## WHAT IS EXPECTED
Which lines run from the line with "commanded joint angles" through the line with "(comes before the" in the entries below? Print them exactly, both ends included, and nothing more.

───

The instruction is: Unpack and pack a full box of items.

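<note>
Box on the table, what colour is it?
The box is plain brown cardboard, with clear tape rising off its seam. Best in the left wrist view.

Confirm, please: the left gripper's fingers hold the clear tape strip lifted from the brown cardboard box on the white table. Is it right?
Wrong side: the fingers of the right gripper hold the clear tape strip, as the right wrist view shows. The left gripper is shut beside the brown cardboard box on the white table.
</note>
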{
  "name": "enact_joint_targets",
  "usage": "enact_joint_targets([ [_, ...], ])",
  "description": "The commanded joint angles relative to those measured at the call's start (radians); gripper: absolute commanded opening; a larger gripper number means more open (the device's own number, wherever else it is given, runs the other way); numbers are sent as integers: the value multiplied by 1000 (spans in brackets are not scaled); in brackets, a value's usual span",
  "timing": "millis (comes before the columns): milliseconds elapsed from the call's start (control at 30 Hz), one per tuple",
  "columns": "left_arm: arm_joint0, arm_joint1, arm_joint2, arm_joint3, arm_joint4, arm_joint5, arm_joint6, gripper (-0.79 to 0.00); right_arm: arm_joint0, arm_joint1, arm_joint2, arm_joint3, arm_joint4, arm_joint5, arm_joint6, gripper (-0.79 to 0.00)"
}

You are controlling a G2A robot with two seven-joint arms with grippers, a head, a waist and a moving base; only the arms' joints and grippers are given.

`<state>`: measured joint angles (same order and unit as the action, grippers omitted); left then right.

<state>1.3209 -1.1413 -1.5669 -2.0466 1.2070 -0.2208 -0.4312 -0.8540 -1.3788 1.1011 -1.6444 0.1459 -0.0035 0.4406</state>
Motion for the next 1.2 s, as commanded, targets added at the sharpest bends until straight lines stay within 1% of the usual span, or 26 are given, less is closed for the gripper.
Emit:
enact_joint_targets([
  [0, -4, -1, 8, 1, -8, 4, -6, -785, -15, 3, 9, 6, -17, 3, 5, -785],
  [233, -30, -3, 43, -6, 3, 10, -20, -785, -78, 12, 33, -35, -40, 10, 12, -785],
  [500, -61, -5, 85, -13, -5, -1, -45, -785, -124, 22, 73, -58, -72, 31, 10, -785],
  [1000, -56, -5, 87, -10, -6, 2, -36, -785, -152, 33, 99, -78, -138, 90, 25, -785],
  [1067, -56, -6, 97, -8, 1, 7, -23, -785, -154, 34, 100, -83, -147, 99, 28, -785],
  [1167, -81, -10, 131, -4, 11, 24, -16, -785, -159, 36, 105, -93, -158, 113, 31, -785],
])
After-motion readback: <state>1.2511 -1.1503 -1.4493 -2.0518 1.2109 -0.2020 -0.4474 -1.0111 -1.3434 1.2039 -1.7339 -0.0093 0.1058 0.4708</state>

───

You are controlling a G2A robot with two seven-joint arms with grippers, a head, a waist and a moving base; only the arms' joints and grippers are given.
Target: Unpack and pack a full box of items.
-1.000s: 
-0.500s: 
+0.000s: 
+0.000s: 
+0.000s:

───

## TASK RESULT
  "description": "The commanded joint angles relative to those measured at the call's start (radians); gripper: absolute commanded opening; a larger gripper number means more open (the device's own number, wherever else it is given, runs the other way); numbers are sent as integers: the value multiplied by 1000 (spans in brackets are not scaled); in brackets, a value's usual span",
  "timing": "millis (comes before the columns): milliseconds elapsed from the call's start (control at 30 Hz), one per tuple",

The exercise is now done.